[Items from a data source]
####################

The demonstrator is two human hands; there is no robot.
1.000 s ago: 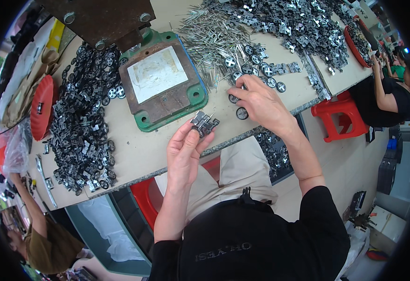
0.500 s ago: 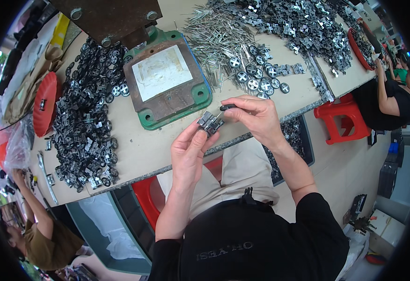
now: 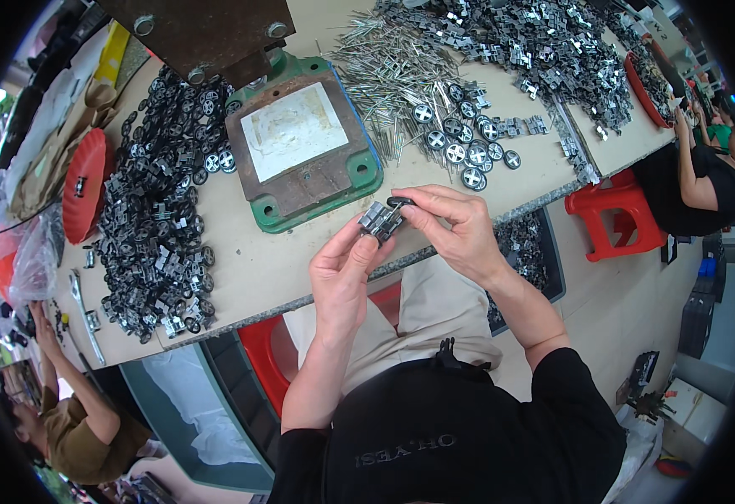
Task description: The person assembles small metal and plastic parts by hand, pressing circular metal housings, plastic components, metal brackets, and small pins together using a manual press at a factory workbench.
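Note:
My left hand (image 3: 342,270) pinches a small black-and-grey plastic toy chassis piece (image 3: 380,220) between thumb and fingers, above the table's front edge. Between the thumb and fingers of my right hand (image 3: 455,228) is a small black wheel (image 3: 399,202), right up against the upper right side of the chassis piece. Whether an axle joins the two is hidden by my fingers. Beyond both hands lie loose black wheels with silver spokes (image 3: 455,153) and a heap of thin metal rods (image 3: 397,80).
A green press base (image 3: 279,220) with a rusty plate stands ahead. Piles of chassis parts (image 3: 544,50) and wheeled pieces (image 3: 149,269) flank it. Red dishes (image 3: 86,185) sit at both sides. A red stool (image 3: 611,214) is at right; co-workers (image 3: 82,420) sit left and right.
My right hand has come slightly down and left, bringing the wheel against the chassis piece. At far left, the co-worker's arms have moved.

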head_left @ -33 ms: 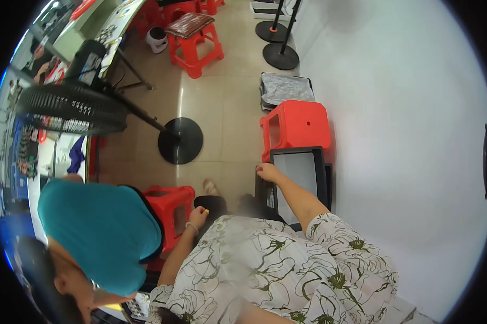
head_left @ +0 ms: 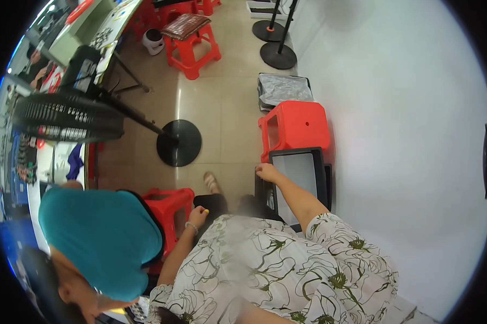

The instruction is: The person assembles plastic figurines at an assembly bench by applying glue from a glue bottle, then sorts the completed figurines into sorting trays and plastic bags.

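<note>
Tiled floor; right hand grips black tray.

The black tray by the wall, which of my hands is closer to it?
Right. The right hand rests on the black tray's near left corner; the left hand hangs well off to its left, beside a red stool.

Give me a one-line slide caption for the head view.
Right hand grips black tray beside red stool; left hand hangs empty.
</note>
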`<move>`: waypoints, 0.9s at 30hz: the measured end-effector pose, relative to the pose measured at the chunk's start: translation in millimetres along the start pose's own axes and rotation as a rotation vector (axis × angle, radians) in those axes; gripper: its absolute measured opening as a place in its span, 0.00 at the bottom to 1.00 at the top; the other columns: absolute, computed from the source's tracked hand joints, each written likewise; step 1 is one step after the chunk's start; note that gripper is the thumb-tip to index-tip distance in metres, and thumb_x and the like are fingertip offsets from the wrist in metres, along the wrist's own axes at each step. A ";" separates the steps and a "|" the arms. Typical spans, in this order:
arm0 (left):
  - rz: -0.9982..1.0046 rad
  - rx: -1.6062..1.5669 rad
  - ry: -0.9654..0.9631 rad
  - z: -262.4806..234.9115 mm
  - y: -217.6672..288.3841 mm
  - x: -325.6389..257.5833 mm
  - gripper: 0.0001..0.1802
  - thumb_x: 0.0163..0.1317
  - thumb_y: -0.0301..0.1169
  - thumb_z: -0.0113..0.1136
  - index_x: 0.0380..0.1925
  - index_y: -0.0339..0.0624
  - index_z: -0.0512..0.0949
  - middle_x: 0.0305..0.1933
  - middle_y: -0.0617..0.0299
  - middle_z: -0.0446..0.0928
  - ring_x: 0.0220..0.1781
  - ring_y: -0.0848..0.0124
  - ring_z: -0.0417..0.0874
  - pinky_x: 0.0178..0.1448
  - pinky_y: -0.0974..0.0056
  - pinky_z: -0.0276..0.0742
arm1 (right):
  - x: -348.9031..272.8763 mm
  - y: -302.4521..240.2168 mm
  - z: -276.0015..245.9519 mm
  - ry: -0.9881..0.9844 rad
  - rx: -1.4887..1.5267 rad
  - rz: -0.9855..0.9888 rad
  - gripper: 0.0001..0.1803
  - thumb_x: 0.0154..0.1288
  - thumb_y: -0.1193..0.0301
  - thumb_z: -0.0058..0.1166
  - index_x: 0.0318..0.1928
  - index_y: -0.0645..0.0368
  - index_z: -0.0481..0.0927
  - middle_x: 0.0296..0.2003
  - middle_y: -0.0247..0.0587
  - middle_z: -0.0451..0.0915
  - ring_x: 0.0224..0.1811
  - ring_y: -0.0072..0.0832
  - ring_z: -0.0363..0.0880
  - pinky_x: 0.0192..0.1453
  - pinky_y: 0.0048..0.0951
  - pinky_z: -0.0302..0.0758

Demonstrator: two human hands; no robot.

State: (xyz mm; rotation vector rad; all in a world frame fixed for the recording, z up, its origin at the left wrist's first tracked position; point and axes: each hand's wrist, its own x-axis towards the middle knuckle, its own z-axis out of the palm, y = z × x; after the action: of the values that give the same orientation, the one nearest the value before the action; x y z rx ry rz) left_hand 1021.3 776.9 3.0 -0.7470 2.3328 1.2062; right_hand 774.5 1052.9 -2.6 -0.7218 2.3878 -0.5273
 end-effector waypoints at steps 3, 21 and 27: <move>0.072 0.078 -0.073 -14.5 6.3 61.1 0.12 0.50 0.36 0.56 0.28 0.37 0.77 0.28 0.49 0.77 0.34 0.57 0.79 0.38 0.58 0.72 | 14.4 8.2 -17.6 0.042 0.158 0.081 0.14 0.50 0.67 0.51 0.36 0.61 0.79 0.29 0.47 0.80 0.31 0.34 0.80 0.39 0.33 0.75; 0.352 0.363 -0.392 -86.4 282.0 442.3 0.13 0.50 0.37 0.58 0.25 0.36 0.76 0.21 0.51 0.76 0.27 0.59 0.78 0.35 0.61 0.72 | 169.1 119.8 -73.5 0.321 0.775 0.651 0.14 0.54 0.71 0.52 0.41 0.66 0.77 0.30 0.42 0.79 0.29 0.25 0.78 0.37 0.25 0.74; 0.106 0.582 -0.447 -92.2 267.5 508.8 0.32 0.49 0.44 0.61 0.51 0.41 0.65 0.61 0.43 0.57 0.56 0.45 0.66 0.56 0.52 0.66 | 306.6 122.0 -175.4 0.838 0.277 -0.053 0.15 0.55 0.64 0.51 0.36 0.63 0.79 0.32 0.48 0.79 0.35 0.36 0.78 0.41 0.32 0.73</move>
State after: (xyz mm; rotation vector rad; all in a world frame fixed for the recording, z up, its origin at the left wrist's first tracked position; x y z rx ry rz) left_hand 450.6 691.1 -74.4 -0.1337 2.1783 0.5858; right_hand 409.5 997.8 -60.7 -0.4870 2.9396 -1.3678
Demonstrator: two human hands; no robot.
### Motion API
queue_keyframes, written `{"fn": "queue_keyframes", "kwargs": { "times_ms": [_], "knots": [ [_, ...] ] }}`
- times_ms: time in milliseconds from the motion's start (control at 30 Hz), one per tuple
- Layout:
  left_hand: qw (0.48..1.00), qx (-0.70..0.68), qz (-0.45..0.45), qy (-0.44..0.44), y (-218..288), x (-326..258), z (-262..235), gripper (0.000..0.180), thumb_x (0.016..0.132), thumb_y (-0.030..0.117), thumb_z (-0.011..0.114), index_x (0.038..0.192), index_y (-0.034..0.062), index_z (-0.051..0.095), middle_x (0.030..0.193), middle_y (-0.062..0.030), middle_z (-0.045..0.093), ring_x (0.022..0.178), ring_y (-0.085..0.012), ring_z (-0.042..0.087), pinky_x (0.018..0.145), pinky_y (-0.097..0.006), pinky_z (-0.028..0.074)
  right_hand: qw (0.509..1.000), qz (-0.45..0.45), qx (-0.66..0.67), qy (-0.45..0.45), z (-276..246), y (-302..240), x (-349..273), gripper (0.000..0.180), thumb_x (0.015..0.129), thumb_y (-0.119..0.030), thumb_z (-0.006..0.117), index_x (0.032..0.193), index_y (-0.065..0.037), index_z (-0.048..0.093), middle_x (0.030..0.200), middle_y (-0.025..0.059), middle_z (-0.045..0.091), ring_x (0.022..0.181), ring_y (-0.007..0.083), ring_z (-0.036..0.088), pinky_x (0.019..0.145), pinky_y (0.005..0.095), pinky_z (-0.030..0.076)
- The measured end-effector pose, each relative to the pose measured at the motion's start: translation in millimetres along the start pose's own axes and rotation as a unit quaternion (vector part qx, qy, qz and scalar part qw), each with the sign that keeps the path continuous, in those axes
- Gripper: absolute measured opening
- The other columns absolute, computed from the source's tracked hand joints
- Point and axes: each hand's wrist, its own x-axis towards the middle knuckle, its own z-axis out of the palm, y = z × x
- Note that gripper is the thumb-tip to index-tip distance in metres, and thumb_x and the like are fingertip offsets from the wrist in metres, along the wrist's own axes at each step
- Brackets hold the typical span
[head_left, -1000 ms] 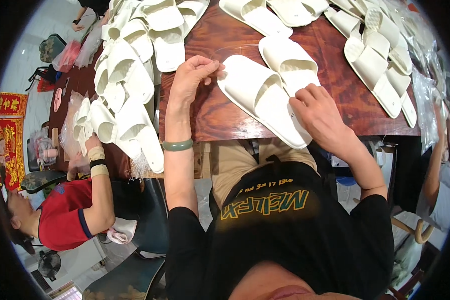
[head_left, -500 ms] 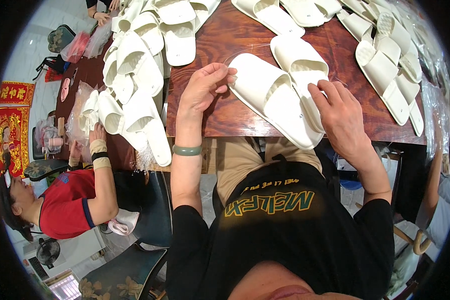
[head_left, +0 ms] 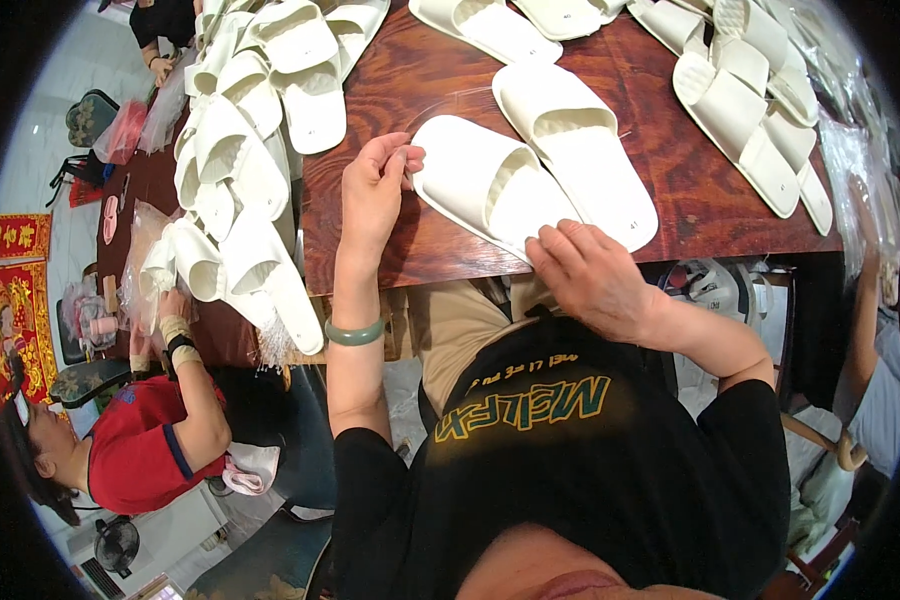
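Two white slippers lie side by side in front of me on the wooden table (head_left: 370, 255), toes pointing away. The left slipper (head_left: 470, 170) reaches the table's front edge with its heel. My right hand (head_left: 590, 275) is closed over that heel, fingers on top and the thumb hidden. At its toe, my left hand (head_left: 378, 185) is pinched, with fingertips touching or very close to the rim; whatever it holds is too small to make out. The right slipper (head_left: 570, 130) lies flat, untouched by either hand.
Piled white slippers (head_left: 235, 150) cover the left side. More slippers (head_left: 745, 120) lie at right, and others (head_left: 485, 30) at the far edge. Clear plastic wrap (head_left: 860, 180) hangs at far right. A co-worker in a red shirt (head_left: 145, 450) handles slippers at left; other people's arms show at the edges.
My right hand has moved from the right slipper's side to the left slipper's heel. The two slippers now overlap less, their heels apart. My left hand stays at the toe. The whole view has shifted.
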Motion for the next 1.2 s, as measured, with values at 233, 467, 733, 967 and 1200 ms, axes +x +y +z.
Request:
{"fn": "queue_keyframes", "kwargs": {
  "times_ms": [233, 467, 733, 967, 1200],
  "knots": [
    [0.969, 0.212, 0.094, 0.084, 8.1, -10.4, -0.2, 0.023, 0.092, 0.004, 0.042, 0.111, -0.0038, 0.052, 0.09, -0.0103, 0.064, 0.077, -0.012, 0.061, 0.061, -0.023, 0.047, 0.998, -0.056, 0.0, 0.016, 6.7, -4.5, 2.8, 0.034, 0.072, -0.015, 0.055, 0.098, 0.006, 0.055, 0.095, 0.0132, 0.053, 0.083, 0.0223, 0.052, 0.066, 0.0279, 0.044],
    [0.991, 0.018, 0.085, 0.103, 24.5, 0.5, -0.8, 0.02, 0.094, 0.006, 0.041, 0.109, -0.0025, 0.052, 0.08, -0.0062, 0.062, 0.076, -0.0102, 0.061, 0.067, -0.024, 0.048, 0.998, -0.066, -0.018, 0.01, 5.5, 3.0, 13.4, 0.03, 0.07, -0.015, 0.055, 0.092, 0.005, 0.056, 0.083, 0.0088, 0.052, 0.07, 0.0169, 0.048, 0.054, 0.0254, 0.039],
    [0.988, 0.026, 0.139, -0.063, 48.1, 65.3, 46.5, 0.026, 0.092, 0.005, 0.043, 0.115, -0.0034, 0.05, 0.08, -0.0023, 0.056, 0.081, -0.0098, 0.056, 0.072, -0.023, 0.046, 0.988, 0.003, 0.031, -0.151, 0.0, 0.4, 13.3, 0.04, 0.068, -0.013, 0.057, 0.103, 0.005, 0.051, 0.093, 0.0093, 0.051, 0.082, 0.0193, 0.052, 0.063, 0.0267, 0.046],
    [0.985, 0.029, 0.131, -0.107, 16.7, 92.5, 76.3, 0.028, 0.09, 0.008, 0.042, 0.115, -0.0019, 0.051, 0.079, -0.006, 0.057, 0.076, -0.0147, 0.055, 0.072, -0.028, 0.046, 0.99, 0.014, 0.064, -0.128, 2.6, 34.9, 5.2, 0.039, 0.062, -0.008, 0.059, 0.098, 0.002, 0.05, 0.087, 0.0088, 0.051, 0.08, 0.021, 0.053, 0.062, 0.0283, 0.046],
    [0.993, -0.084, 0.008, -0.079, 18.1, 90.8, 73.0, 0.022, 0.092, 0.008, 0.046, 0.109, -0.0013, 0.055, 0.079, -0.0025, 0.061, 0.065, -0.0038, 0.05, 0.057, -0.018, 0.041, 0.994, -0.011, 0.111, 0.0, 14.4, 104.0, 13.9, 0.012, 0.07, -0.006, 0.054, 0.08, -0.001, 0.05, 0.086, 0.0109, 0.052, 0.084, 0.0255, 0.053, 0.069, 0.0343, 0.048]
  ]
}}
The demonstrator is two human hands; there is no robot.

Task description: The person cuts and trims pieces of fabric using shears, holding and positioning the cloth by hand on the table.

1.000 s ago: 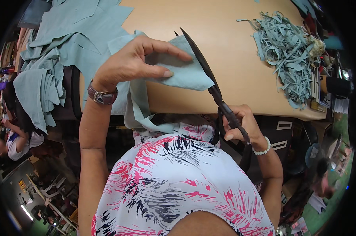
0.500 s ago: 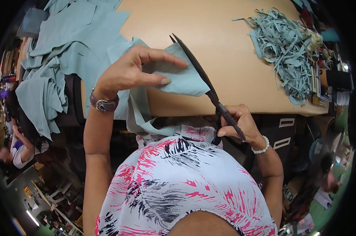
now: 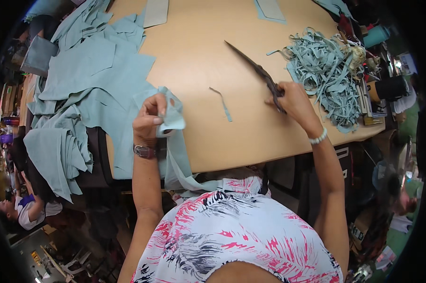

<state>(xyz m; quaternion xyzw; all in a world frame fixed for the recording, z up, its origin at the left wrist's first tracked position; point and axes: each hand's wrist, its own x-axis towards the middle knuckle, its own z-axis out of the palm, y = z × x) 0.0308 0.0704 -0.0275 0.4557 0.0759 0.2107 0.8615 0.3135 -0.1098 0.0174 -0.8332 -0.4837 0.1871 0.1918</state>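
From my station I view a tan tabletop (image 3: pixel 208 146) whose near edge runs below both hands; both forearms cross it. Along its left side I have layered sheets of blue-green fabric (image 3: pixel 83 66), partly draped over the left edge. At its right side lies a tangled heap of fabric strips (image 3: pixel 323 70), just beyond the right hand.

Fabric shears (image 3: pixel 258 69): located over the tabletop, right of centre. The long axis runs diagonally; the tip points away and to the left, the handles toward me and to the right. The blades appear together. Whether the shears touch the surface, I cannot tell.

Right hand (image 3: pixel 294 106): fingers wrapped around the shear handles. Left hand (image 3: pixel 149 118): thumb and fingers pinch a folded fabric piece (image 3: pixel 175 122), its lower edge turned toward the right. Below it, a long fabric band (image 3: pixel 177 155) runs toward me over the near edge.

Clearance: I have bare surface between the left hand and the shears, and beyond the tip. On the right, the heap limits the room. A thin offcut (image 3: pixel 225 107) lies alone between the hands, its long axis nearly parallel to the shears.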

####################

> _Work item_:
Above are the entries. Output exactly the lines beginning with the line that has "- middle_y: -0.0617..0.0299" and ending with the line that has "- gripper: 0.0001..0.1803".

> _Task response_:
  - middle_y: -0.0617..0.0299
  - middle_z: -0.0446..0.0928
  - ring_x: 0.0220..0.1781
  - ring_y: -0.0848..0.0124
  - ring_z: -0.0417..0.0874
  - pinky_x: 0.0178..0.1448
  - pinky_y: -0.0974..0.0056
  - pinky_z: -0.0276..0.0742
arm1 (right):
  - x: -348.9031..272.8763 mm
  - y: -302.4521..240.2168 mm
  - z: -276.0015..245.9519 mm
  - ry: -0.9881..0.9844 rad
  - rx: -1.4887..1.5267 rad
  - rz: -0.9855..0.9888 rad
  - gripper: 0.0001..0.1803

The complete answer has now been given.